Yandaş basın AKP’li Cumhurbaşkanı Recep Tayyip Erdoğan’ın G-20 zirvesine katılmak için gittiği Japonya’nın Osaka kentinde ABD Başkanı Trump ile görüşmesine atıfla "Osaka Mutabakatı", "Yaptırım Yok" "Türkiye Haklı", "Buzlar eridi" gibi başlıklarla çıktılar.
Trump görüşme başlamadan önce her aklı başında Türkü rencide edecek şekilde aynen şunları söyledi:"(Bizim heyeti göstererek) Şunlara bakın, ne kadar güzeller. Bakın onlara. Onlarla iş yapması çok kolay. Bakın onlara. Esaslı bir oyuncular grubu. Hiçbir Hollywood setinde onlara benzeyen insanlar bulamazsınız"
Trump, bizim gibi ulusalcı damarı güçlü olan tüm Türkiye Cumhuriyeti vatandaşlarını rencide edecek şekilde, bizim heyetle açıkca dalga geçti. "Onlarla iş yapması çok kolay (They're so easy to deal with)" diyerek, bizden istediklerinin hepsini hiçbir direnişle karşılaşmadan aldığını, daha görüşme başlamadan dünyaya ilan etti. Hollywood'a yaptığı atıf ise, "benim yazdığım senaryoyu çok güzel oynuyorlar" der gibiydi.

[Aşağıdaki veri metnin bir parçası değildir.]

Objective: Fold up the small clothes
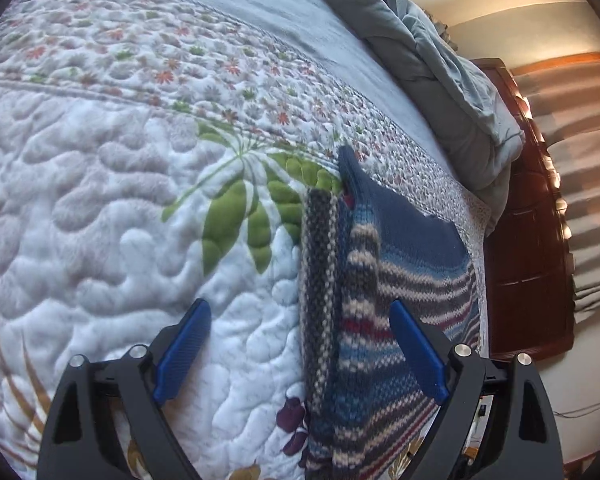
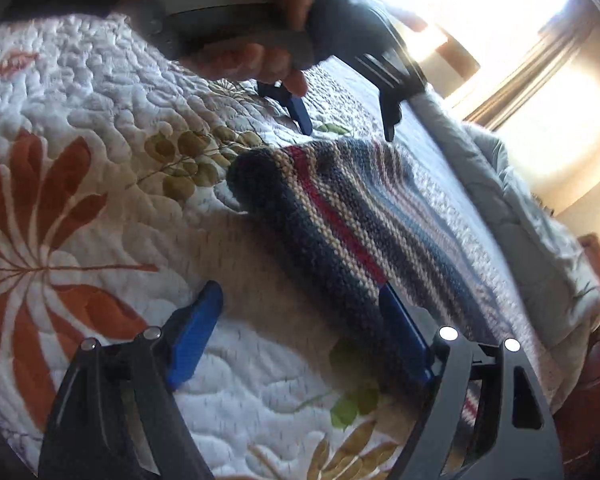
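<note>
Garment: a small striped knit sweater (image 1: 384,280) in blue, cream, grey and red lies on the bed, partly folded, with one sleeve laid lengthwise over the body.
Where it lies: towards the right side of the quilt (image 1: 100,200), near the edge where a grey-blue blanket (image 1: 440,64) is bunched up.
Quilt: white, stitched in waves, printed with green, orange and tan leaves and a band of small flowers.
Left gripper (image 1: 300,352): jaws spread wide, nothing pinched; the left blue finger is over bare quilt, the right one over the knit.
Right gripper (image 2: 300,328): jaws spread wide, nothing gripped; its right finger is at the sweater's near edge, its left over the quilt.
Hand (image 2: 268,56): seen from the right wrist, wrapped round the left gripper's handle above the sweater's far end.
Beyond the bed: a dark wooden bed frame (image 1: 528,240).
</note>
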`<state>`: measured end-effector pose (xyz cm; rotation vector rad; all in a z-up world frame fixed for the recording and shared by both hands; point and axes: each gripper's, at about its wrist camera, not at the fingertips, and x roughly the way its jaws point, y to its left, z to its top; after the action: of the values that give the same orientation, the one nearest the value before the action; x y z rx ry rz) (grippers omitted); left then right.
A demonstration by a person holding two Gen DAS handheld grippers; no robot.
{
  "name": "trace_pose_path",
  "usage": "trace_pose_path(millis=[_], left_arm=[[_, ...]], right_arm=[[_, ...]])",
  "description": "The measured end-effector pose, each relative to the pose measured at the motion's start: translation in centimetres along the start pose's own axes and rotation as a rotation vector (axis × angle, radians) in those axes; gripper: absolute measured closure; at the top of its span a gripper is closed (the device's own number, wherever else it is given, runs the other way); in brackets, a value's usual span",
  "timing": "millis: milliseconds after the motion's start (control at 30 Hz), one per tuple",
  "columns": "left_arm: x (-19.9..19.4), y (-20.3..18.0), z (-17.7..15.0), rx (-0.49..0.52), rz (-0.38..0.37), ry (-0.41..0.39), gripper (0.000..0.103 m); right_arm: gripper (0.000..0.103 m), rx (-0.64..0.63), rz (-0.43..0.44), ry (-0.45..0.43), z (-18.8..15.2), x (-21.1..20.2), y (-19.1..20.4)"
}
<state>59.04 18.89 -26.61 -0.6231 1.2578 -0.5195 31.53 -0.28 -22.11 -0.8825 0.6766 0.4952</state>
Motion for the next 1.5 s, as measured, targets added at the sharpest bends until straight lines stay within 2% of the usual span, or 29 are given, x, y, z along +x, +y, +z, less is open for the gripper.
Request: trace_pose_path(millis=[133, 233, 400, 500, 600, 667, 700, 733, 767, 800, 833, 900, 1000, 1233, 1500], left_arm=[[0.4, -0.3, 1.0, 0.007, -0.010, 0.000, 0.012], [1.0, -1.4, 1.4, 0.037, -0.055, 0.019, 0.012], [3.2, -2.1, 1.5, 0.063, -0.028, 0.063, 0.012], [3.4, -2.2, 2.0, 0.050, -0.048, 0.064, 0.014], [4.2, -2.9, 2.3, 0.065, -0.044, 0.096, 0.044], [4.8, -3.4, 2.2, 0.080, -0.016, 0.104, 0.047], [4.9, -3.5, 2.1, 0.082, -0.010, 0.104, 0.051], [5.0, -3.6, 2.2, 0.081, 0.002, 0.097, 0.062], [4.8, -3.6, 2.3, 0.080, 0.009, 0.088, 0.066], [4.5, -3.7, 2.5, 0.078, 0.012, 0.076, 0.078], [4.2, -4.0, 2.5, 0.075, 0.017, 0.064, 0.081], [3.8, -4.9, 2.4, 0.096, 0.047, 0.055, 0.082], [2.6, -6.8, 2.5, 0.110, 0.070, 0.037, 0.083], [0.2, -13.5, 2.6, 0.129, 0.157, 0.004, 0.083], [0.6, -22.2, 3.5, 0.192, 0.269, -0.010, 0.083]], right_arm=[[0.021, -0.056, -0.091, -0.039, 1.0, 0.6, 1.0], [0.021, -0.069, -0.142, -0.057, 1.6, 1.0, 1.2], [0.022, -0.059, -0.182, -0.079, 1.9, 1.8, 1.1], [0.025, -0.040, -0.177, -0.086, 2.6, 2.8, 0.5], [0.027, -0.033, -0.179, -0.095, 3.1, 3.2, 0.2], [0.030, -0.018, -0.166, -0.099, 3.0, 3.4, -0.1], [0.036, -0.014, -0.162, -0.103, 2.9, 3.4, -0.1], [0.046, -0.013, -0.146, -0.103, 2.9, 3.4, -0.2], [0.070, -0.010, -0.132, -0.097, 2.9, 3.5, -0.3], [0.075, 0.007, -0.115, -0.099, 2.9, 3.4, -0.7], [0.077, 0.033, -0.097, -0.107, 2.9, 3.2, -1.3], [0.086, 0.061, -0.080, -0.125, 3.0, 2.8, -2.8], [0.091, 0.092, -0.069, -0.147, 3.2, 0.9, -4.4], [0.092, 0.236, -0.056, -0.186, 1.9, -4.7, -10.3], [0.093, 0.419, -0.015, -0.228, -1.7, -7.6, -16.7]])
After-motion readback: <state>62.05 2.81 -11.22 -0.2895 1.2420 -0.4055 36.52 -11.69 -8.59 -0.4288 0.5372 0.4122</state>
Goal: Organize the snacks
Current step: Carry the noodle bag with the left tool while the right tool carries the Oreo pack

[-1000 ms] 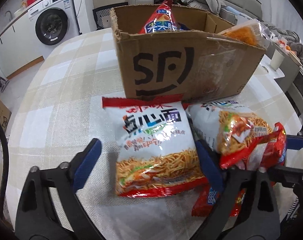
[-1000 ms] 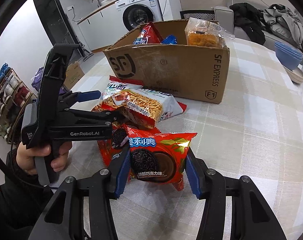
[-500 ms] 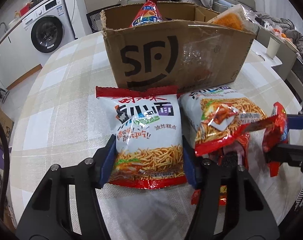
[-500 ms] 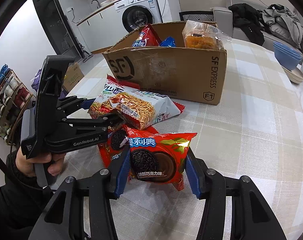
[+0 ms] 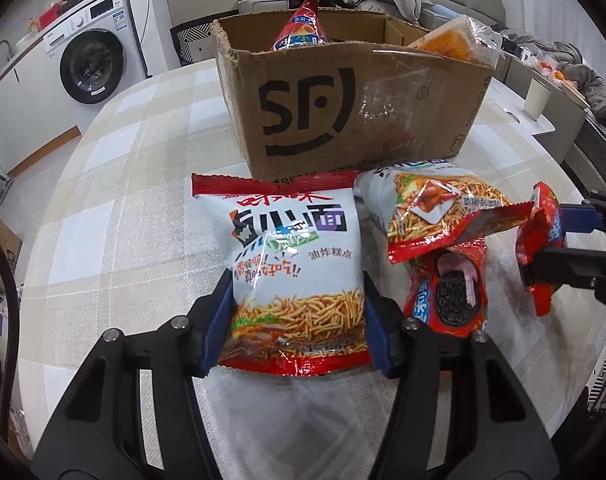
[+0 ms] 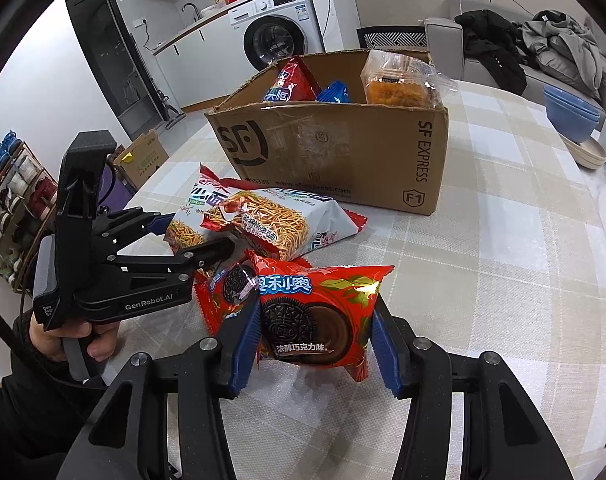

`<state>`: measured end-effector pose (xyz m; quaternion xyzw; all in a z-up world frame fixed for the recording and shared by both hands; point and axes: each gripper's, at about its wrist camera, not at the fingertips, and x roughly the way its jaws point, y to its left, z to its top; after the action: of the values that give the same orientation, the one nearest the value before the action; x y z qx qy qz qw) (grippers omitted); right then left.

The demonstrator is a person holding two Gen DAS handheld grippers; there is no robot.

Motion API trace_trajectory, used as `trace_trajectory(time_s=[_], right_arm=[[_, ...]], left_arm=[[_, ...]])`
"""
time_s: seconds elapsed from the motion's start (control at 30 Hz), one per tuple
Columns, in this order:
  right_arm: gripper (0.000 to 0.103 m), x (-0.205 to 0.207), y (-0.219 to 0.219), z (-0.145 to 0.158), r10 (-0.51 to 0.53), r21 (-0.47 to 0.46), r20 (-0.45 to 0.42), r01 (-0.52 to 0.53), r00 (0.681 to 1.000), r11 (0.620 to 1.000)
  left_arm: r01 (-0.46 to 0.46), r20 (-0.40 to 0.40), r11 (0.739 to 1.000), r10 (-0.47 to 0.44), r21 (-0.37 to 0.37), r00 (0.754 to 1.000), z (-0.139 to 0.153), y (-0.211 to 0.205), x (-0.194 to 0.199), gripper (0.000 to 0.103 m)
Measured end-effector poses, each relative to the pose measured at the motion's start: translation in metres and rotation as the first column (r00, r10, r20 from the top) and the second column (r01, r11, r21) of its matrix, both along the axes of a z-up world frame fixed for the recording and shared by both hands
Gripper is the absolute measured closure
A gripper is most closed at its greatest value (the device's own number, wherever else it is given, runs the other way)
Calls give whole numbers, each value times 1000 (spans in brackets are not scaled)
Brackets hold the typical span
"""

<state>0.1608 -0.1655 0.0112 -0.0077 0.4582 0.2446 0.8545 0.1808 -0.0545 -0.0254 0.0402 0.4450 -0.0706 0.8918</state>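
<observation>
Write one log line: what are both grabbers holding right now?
left gripper: shut on noodle snack bag | right gripper: shut on red Oreo pack | cardboard box: open, ahead

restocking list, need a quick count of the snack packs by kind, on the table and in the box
noodle snack bags on the table: 2
red oreo packs on the table: 2
red bag in the box: 1
blue pack in the box: 1
clear bag of orange snacks in the box: 1
total: 7

A white-and-red noodle-snack bag (image 5: 295, 264) lies on a beige-and-white checked tablecloth (image 5: 115, 208); at two o'clock, a brown cardboard box (image 5: 343, 108) bears black lettering.
</observation>
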Motion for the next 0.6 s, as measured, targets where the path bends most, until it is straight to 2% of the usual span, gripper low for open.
trace_trajectory(time_s=[0.13, 0.6], right_arm=[[51, 1, -3, 4, -5, 4, 7, 5, 1000, 1000], [51, -3, -10, 13, -24, 15, 43, 24, 999, 1000]], left_arm=[[0, 9, 1000, 0, -17, 1000, 7, 3, 5, 48], [-5, 64, 999, 9, -53, 998, 34, 10, -14, 48]])
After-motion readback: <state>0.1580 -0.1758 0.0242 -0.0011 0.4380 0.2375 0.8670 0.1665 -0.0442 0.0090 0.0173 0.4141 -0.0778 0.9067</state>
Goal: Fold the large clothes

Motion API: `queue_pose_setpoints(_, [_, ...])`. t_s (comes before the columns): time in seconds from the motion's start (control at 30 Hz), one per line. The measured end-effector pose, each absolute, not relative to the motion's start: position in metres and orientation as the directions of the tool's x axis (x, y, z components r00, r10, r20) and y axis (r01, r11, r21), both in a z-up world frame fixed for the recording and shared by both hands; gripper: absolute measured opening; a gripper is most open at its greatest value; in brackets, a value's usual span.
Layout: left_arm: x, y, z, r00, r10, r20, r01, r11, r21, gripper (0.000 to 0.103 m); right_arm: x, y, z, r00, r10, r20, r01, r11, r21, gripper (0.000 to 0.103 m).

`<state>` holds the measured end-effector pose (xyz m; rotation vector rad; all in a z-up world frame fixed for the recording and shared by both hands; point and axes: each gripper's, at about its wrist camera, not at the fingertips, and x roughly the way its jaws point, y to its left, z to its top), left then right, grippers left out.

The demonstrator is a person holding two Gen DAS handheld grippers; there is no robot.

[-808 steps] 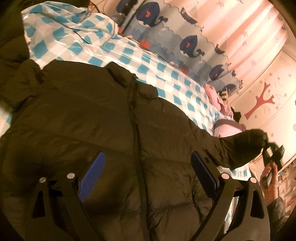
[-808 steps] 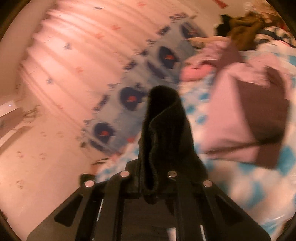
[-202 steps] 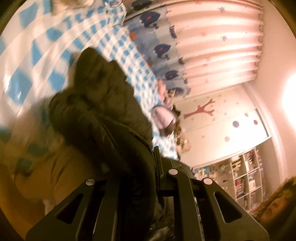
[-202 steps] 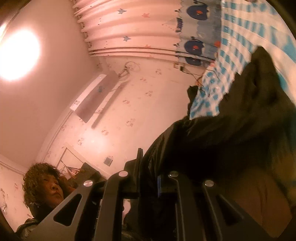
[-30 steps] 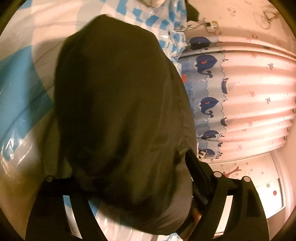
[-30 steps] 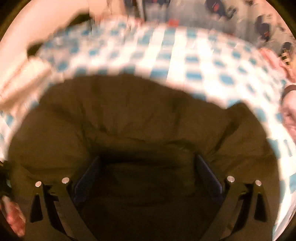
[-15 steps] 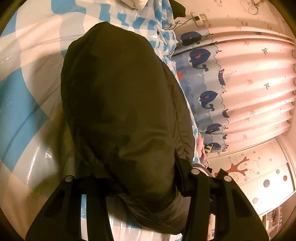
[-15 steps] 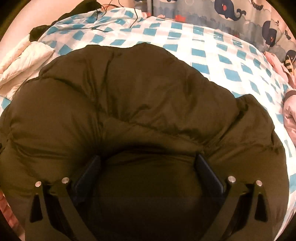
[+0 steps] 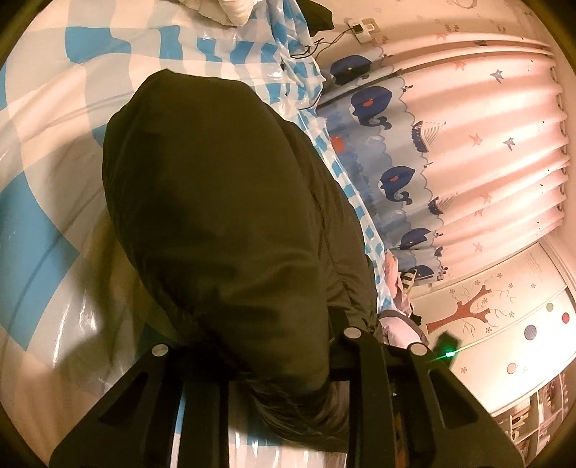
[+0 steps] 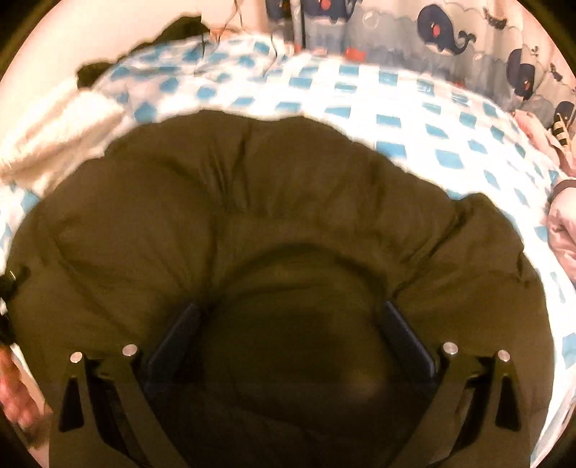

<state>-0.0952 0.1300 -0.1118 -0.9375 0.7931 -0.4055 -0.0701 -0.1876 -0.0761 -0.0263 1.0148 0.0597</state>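
A dark olive puffer jacket (image 9: 216, 198) lies bundled on the blue-and-white checked bed cover (image 9: 46, 162). My left gripper (image 9: 280, 331) is at the jacket's near edge. Its jaws are closing, and a thick bunch of the fabric is squeezed between them and hides the pads. In the right wrist view the same jacket (image 10: 252, 216) fills the lower picture. My right gripper (image 10: 291, 324) stands wide open and points down into it. Its blue pads (image 10: 176, 334) rest against the puffy cloth on both sides without pinching it.
A pink curtain with blue whales (image 9: 450, 162) hangs along the bed's far side. A white folded quilt (image 10: 54, 122) lies at the back left and pink clothes (image 10: 565, 223) at the right edge. A wall socket with cables (image 9: 360, 27) sits by the headboard corner. A hand (image 10: 14, 388) shows at the left edge.
The left jaws have come together from wide open onto the jacket's near edge, and the left gripper has lifted a little. The right gripper stays open over the jacket.
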Motion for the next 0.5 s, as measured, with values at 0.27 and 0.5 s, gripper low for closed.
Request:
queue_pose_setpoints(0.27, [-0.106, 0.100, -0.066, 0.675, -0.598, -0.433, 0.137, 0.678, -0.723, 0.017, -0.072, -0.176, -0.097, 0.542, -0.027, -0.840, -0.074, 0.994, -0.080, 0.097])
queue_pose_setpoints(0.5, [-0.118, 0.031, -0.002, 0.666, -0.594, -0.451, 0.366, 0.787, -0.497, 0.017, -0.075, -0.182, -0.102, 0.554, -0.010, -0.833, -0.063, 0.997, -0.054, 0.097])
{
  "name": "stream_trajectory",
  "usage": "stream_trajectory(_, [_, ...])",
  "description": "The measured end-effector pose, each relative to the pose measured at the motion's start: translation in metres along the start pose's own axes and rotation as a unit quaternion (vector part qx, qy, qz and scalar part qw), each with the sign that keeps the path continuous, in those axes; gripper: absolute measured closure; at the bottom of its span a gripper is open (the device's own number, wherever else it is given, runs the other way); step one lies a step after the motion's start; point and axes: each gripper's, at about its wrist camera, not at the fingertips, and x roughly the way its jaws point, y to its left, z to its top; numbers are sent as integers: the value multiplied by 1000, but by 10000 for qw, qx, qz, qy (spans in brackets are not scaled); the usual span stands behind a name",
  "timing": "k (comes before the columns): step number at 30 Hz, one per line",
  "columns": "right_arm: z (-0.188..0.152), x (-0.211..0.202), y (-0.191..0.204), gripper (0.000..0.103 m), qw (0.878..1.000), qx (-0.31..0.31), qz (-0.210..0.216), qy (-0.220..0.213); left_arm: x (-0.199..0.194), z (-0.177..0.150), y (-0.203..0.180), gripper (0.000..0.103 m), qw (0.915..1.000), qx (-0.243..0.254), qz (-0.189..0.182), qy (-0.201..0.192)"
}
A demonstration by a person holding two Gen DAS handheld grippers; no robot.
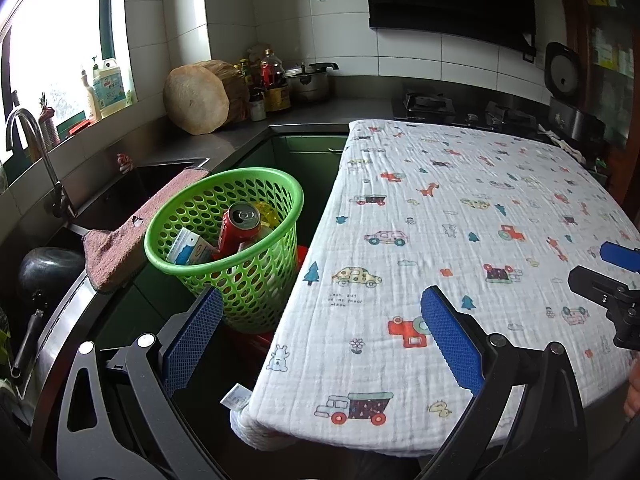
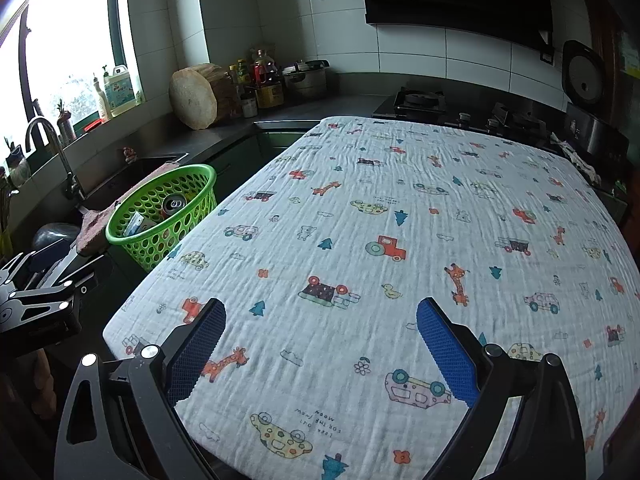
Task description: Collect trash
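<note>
A green perforated basket (image 1: 256,280) (image 2: 154,236) stands left of the table on something red. Inside it lie a red soda can (image 1: 240,226) (image 2: 173,205), a blue-and-white carton (image 1: 188,250) (image 2: 134,224) and something yellow (image 1: 268,212). My left gripper (image 1: 320,316) is open, straddling the table's left edge near the basket, with nothing between its blue pads. My right gripper (image 2: 320,320) is open over the tablecloth, holding nothing. In the left wrist view the right gripper (image 1: 612,276) shows at the right edge; in the right wrist view the left gripper (image 2: 40,292) shows at the left edge.
A table under a white cloth printed with cars and giraffes (image 1: 460,240) (image 2: 400,260) fills the middle. A sink with tap (image 1: 36,152) and a pink rag (image 1: 132,232) lie left. A chopping block (image 1: 200,98), bottles, a pot and a stove (image 1: 464,114) line the counter behind.
</note>
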Motion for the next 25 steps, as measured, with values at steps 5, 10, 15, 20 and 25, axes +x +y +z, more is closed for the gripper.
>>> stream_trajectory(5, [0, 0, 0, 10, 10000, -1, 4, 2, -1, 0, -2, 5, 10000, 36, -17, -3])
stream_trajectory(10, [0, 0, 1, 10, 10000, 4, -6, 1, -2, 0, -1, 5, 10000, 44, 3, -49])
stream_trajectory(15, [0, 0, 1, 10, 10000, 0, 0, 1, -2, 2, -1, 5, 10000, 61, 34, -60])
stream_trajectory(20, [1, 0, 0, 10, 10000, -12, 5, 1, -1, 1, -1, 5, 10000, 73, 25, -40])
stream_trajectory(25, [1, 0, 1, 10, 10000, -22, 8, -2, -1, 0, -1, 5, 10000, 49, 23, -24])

Nitekim Trump’ın görüşmeden sonra Osaka’da yaptığı basın toplantısında söyledikleri,bizim heyetin yüzüne söylediklerini daha açık bir şekilde dünya kamuoyuna ifade etmesiydi. Basın toplantısında mealen şunları söyledi: "Erdoğan sert birisi ama ben onunla iyi geçiniyorum. Herkesin bildiği gibi, Kürtlerle büyük sorunu vardı. Sınıra 65.000 askerlik ordu koymuştu. İŞİD konusunda bize yardımcı olan Kürtleri yok etmek istiyordu. Aradım "yapamazsın" dedim, yapmadı. "Papaz Brunson'u da bize Erdoğan geri verdi. Erdoğan'ı aradım, çok kısa bir süre sonra Brunson Oval Ofis'de karşımda duruyordu. Tamam, Erdoğan sert birisi. Ama, ben onunla iyi geçiniyorum"
Düşünebiliyor musunuz adam emir kipi ile konuşuyor. “Yapamazsın dedim, Yapmadı. Bronson konusunda da “..Erdoğanı aradım, Bronson Oval Ofiste karşımda duruyordu.
“Tamam Erdoğan sert birisi ama ben onunla iyi geçiniyorum” lafı da hafiften dalga geçer gibi hani, “Adın Mülayim sert olsan ne yazar” der gibi.
Donald dobra bir tip. Ne olup bittiğini açıklıkla anlatıyor!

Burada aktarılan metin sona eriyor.